> ACTIVITY: Go through the entries below from the first line and transcribe each one exactly, ending with the line that contains "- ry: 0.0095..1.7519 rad".

Entries taken from a collection
════════

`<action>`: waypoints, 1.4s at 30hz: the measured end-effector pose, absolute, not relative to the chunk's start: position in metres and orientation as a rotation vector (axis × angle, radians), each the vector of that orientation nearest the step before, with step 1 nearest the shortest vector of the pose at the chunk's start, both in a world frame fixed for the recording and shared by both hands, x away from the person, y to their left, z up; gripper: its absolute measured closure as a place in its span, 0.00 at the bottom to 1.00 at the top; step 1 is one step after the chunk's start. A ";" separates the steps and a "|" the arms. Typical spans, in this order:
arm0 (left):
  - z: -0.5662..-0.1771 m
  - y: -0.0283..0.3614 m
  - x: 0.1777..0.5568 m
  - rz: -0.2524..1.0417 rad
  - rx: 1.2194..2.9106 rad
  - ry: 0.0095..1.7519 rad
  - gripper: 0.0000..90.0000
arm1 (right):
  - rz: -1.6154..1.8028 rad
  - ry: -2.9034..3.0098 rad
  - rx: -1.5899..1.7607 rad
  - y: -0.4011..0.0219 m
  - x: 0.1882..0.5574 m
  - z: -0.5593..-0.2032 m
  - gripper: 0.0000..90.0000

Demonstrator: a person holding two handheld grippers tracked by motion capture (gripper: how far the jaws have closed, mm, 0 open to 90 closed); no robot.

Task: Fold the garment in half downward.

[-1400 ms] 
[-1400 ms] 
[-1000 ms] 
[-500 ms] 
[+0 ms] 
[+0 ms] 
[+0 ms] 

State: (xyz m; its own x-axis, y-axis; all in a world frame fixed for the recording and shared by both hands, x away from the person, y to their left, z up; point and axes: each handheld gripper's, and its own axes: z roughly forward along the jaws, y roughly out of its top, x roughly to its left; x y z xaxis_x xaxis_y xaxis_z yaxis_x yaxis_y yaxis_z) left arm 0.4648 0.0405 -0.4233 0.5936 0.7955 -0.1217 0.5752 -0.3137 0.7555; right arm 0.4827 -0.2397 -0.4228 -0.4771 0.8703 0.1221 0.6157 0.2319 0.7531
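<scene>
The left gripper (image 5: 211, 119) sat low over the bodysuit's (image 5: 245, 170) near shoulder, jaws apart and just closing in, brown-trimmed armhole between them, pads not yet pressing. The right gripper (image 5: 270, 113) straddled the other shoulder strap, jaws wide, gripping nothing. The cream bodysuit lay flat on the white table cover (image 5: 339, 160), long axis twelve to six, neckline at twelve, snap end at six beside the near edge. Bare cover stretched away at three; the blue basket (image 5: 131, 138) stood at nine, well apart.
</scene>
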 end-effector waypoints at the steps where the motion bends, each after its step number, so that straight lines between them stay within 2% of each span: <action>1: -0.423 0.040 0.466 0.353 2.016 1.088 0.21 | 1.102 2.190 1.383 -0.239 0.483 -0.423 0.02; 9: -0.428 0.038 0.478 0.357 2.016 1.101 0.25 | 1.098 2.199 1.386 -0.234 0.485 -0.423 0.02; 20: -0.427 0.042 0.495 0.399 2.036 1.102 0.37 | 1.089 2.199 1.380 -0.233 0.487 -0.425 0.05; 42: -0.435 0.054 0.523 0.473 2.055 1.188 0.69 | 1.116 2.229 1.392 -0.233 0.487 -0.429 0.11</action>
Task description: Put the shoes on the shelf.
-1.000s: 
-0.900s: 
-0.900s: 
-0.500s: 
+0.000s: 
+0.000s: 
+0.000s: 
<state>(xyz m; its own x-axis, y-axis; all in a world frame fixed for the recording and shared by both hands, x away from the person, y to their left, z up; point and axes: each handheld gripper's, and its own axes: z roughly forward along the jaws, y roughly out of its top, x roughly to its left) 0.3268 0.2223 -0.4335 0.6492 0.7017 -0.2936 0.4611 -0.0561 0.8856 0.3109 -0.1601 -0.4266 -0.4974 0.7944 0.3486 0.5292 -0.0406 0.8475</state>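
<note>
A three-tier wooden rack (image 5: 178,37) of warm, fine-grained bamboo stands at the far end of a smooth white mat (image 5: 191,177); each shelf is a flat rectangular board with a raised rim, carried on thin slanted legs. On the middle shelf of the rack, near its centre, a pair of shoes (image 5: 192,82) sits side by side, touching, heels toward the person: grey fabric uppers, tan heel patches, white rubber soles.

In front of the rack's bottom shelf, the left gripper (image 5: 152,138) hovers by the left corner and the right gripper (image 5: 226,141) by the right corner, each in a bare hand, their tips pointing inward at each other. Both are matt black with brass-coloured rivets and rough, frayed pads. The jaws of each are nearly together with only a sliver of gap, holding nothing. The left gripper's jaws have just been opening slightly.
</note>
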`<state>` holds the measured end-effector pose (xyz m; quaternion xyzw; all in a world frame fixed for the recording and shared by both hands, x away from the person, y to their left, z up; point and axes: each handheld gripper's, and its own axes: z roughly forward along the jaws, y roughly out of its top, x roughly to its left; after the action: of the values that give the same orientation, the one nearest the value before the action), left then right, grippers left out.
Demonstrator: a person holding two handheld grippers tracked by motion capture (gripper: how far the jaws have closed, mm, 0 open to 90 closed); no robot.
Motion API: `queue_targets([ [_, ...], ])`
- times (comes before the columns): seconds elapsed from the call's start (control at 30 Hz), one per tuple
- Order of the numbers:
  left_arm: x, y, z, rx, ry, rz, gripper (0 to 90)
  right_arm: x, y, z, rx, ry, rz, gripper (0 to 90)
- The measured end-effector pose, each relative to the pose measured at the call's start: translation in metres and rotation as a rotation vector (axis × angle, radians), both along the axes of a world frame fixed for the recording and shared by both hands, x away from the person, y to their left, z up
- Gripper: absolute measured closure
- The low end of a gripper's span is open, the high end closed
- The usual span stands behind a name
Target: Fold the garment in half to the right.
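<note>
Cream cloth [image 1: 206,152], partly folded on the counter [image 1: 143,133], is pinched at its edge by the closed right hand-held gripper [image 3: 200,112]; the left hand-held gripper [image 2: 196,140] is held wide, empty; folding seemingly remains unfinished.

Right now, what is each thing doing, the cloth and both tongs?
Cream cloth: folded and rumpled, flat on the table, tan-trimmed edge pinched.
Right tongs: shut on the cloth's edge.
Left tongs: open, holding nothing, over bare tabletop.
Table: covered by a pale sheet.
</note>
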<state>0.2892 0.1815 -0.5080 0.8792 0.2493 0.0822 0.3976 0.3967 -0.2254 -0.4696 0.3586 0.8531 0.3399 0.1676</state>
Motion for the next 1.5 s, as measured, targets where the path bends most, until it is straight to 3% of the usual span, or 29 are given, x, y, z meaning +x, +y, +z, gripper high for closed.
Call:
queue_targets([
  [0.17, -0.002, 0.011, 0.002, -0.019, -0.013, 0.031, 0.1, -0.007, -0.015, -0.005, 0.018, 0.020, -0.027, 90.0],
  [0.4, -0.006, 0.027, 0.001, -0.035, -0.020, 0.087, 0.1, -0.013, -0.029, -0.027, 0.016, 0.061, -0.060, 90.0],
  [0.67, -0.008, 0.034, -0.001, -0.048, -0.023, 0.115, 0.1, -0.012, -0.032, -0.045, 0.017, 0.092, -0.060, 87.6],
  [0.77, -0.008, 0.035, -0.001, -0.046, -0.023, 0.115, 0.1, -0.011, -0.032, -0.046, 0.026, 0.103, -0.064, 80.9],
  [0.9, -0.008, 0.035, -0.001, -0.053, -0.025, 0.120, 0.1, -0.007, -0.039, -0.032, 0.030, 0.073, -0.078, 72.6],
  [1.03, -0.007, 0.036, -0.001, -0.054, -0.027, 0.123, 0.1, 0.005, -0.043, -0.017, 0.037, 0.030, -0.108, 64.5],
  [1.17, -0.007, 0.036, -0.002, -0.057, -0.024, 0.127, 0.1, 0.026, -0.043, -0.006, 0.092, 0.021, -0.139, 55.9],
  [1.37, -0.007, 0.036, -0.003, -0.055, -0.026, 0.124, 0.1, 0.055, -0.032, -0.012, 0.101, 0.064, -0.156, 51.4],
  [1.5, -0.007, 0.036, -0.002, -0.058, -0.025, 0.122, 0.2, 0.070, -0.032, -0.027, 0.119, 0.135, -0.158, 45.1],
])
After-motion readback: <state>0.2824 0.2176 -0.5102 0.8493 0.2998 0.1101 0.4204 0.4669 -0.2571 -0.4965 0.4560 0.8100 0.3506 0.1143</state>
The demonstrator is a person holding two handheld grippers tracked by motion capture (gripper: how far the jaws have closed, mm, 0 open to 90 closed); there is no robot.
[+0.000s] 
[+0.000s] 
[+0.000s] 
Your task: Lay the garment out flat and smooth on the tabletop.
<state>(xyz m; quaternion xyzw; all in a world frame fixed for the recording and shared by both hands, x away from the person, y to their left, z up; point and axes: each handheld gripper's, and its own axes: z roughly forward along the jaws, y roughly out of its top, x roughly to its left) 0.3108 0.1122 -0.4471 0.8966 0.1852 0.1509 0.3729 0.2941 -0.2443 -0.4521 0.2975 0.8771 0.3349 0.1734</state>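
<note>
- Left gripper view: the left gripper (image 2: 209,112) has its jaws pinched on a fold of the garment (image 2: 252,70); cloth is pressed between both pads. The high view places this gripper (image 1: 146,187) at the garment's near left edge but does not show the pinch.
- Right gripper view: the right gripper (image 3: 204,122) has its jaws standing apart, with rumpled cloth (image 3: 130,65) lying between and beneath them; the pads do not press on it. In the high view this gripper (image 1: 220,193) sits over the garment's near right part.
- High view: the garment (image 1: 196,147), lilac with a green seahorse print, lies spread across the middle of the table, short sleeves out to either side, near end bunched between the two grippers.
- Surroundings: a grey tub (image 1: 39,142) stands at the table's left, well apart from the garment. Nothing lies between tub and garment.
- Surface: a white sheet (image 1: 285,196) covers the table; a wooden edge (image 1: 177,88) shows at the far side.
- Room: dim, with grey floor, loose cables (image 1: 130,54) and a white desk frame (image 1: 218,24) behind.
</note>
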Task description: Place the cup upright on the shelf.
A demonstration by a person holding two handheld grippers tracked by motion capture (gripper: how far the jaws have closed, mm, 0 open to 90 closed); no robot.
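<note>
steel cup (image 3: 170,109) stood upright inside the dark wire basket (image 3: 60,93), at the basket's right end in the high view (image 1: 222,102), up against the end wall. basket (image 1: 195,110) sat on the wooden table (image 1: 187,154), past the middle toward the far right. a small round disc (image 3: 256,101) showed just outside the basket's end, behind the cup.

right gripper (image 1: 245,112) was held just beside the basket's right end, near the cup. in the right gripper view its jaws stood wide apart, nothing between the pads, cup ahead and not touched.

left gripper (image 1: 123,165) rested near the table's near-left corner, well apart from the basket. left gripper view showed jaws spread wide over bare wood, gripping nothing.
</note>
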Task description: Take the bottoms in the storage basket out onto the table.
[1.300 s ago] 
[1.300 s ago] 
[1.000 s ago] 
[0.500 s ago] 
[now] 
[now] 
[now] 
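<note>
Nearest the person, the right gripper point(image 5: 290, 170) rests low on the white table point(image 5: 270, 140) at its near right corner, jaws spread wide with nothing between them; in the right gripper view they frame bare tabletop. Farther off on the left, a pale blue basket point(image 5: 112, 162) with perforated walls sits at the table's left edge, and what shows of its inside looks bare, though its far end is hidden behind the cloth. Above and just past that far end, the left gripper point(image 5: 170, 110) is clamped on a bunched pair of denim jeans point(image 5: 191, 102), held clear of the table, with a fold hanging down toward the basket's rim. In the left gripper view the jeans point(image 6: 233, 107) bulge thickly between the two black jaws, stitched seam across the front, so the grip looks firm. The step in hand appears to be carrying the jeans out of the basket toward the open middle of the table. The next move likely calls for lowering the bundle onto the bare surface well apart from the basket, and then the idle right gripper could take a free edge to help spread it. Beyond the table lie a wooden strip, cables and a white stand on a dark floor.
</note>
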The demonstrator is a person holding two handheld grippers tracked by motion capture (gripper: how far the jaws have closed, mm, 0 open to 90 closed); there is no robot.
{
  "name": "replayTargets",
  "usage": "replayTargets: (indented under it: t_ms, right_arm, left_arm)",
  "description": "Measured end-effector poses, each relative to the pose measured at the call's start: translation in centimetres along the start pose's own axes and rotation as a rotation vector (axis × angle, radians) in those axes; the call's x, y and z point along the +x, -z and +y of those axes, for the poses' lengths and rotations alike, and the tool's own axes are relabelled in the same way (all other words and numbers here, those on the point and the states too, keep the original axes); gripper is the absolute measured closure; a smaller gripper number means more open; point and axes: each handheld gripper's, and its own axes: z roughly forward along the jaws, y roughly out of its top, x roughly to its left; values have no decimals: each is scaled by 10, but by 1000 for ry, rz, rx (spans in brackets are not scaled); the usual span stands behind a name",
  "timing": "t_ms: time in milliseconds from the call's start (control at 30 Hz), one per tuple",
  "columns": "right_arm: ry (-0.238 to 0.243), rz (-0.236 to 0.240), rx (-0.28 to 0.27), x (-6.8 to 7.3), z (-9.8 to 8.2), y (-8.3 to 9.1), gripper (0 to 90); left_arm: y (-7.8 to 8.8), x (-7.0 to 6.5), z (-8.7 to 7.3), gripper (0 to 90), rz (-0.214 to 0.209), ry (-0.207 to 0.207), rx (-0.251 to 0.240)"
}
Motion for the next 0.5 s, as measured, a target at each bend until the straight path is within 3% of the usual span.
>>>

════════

> YOUR SOLUTION:
`<action>`: waypoints, 1.4s at 30hz: the measured end-effector pose, absolute, not relative to the chunk's start: position in metres and orientation as a rotation vector (axis × angle, radians), each the vector of that orientation nearest the step before, with step 1 nearest the shortest vector of the pose at the chunk's start, both in a world frame fixed for the recording and shared by both hands, x away from the person, y to their left, z up; gripper: its absolute measured closure as a place in its span, 0.00 at the bottom to 1.00 at the top; step 1 is one step after the chunk's start. A ";" separates the steps and a "|" the arms. Typical spans, in this order:
arm0 (left):
  - z: -0.5662..-0.1771 m
  - y: -0.0283..0.3614 m
  - x: 0.1777..0.5568 m
  - rz: -0.2524..1.0417 rad
  - rx: 1.2194..2.9106 rad
  - ry: 0.0095..1.7519 rad

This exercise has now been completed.